In general, you can describe a plane curve mathematically by two functions \(x=f(t)\) and \(y=g(t)\) describe a curve in the plane; we speak of a parameterisation or parameter equations of the curve with parameter \(t\). Almost always one uses neat functions \(f\) and \(g\) as coordinate functions. The parameter \(t\) represents time in many applications.
The parameterisation of a curve is not unique: the following example illustrates a new parameterisation of the circle with origin \(O=(0,0)\) as centre and with radius \(2\).
parameterisations of a circle Parameter equations of the circle with the origin \(O=(0,0)\) as centre and with radius \(2\) is: \[x=2\cos t\quad\text{and}\quad y=2\sin t\] Another parameterisation of the circle is: \[x=2\sin t\quad\text{and}\quad y=2\cos t\] The direction of circulation is now clockwise, and at \(t=0\) the point is \((0,2)\).
Yet another parameterisation of the circle is: \[x=2(1-t^2)\quad\text{and}\quad 2t\sqrt{2-t^2}\qquad\text{for}\quad -\sqrt{2}\le t\le \sqrt{2}\] After all, the following is true for this parameterisation: \[\begin{aligned}x^2+y^2&= 4(1- t^2)^2+ 4t^2(2-t^2)\\[0.25cm] &= 4(1- 2t^2+t^4)+ 4t^2(2-t^2)\\[0.25cm] &=4\end{aligned}\]
A fourth parameterisation of the circle, but now without the point \((-2,0)\), uses rational functions as a coordinate functions: \[x=\frac{2-2t^2}{1+t^2}\quad\text{and}\quad y=\frac{4t}{1+t^2}\] This is not a parameterisation of the circle because the point \((-2,0)\) cannot be described in this way; but otherwise all points on the circle are present!
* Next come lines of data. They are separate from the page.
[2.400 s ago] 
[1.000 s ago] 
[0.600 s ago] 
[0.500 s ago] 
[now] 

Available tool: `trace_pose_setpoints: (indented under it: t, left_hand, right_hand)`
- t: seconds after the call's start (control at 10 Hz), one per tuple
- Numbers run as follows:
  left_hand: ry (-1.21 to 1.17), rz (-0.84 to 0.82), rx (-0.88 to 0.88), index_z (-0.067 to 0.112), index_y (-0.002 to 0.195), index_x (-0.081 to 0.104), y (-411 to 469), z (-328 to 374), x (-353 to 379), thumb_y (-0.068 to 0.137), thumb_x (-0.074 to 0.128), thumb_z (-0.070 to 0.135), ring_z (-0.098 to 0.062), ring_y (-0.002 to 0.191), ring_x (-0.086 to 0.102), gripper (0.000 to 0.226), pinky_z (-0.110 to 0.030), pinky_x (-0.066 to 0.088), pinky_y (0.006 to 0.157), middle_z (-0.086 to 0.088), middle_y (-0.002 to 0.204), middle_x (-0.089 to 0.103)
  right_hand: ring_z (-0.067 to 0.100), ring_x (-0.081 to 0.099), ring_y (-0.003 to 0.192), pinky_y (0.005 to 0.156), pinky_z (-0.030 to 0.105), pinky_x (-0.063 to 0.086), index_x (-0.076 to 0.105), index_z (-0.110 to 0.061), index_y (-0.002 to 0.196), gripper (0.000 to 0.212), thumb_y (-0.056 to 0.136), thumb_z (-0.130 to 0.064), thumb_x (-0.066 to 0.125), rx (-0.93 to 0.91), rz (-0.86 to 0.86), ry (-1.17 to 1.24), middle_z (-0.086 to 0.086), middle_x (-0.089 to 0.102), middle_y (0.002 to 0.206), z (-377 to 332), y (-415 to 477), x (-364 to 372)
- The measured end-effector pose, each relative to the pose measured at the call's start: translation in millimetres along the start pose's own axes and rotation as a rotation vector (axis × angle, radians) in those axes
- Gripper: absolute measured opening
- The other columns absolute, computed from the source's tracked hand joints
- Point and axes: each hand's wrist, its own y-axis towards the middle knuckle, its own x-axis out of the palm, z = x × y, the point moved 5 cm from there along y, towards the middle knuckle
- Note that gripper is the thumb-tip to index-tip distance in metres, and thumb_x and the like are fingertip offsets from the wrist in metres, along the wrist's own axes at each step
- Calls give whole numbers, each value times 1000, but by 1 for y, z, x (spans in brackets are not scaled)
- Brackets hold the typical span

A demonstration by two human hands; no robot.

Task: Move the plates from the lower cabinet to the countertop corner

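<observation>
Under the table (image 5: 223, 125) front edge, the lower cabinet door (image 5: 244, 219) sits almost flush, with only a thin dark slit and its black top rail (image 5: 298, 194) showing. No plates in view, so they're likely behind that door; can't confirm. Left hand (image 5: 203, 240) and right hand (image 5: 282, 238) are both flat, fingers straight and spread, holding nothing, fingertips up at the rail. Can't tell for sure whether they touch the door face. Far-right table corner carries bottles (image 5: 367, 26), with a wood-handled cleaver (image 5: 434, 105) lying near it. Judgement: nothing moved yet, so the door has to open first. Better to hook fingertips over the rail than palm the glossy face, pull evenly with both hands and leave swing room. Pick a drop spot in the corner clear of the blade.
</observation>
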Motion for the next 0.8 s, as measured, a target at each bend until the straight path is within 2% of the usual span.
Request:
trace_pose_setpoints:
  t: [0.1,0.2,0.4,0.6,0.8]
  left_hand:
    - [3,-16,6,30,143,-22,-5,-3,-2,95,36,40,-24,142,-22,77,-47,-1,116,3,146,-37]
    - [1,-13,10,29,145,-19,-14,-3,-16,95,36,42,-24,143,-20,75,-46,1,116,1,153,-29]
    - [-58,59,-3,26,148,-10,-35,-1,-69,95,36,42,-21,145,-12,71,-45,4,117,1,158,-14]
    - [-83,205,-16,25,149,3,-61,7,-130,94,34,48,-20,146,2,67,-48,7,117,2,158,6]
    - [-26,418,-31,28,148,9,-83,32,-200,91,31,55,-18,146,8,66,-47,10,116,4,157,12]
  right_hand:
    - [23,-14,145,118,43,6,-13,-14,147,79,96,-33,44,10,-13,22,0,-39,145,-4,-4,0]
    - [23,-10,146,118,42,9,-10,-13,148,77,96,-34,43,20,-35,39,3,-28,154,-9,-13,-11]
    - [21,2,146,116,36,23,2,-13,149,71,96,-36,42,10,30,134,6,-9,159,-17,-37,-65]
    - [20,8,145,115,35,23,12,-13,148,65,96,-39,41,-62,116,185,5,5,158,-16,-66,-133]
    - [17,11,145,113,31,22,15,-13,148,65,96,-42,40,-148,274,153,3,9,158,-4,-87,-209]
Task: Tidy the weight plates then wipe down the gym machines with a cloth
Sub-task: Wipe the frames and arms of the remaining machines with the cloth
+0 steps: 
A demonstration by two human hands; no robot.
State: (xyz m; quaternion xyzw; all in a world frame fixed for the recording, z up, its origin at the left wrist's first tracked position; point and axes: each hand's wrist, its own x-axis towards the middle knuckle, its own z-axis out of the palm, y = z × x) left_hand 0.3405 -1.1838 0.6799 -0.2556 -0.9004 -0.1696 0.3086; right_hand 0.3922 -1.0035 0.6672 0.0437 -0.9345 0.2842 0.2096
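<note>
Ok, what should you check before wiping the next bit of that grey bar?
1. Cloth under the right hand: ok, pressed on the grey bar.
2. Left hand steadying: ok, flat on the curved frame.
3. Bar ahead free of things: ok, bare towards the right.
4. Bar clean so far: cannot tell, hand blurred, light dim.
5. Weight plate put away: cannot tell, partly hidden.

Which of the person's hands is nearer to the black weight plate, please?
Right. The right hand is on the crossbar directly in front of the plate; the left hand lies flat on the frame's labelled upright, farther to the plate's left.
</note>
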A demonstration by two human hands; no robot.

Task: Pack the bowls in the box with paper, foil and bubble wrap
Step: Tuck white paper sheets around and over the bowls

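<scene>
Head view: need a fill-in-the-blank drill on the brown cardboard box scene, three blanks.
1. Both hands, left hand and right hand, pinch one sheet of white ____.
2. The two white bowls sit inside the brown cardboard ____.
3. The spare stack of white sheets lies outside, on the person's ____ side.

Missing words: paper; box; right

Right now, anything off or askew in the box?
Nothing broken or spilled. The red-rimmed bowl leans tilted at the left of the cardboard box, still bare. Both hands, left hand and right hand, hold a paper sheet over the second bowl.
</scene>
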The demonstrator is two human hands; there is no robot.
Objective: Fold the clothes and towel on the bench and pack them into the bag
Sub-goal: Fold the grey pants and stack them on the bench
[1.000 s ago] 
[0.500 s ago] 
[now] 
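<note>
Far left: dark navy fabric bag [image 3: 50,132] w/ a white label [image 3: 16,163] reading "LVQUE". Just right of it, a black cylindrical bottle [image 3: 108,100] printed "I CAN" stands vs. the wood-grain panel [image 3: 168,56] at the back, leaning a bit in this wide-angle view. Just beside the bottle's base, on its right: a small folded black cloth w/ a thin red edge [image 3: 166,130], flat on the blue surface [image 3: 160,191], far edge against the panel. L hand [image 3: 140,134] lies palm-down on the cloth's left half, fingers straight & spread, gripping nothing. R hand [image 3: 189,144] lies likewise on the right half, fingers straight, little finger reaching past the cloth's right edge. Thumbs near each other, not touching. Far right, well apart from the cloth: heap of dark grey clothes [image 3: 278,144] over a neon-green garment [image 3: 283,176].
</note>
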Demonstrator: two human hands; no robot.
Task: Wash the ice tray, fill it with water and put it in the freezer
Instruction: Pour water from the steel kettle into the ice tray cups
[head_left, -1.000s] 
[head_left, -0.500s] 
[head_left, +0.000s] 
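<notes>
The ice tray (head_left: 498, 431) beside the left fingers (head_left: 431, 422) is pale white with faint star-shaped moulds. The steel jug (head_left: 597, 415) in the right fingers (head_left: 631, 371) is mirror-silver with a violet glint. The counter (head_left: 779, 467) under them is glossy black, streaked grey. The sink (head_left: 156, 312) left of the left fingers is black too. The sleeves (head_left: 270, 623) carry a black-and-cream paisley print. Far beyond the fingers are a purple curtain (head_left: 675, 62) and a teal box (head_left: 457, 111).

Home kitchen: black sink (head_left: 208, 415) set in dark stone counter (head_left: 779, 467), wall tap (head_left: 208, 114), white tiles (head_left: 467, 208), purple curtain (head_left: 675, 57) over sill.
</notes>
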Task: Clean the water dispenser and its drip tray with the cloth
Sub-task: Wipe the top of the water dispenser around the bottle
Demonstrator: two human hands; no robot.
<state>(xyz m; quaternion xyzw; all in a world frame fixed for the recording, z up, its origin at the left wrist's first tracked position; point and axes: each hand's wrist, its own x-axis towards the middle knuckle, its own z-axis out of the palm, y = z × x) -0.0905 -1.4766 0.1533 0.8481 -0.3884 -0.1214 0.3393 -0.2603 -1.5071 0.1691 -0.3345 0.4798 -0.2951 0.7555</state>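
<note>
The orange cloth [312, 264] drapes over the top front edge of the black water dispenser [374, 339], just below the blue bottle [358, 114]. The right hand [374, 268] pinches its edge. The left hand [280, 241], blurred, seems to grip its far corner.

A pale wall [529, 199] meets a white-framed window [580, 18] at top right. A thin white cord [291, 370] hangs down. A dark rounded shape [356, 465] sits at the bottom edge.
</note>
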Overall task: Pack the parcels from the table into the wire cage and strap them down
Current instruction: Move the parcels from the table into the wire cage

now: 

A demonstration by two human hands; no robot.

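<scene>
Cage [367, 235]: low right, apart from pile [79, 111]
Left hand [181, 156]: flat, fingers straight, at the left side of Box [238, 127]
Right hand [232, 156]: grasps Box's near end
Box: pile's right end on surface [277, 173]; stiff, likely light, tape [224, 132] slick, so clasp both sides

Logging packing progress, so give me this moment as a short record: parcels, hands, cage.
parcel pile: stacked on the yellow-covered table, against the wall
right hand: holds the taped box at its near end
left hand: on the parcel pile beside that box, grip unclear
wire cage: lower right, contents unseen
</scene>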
After all, the following is true for this parameterisation: \[\begin{aligned}x^2+y^2&= \frac{(2-2t^2)^2}{(1+t^2)^2}+\frac{(4t)^2}{(1+t^2)^2}\\[0.25cm] &= \frac{4-8t^2+4t^4}{(1+t^2)^2}+\frac{16t^2}{(1+t^2)^2}\\[0.25cm] &= \frac{4+8t^2+4t^4}{(1+t^2)^2}\\[0.25cm] &=\frac{4(1+t^2)^2}{(1+t^2)^2} \\[0.25cm] &= 4\end{aligned}\]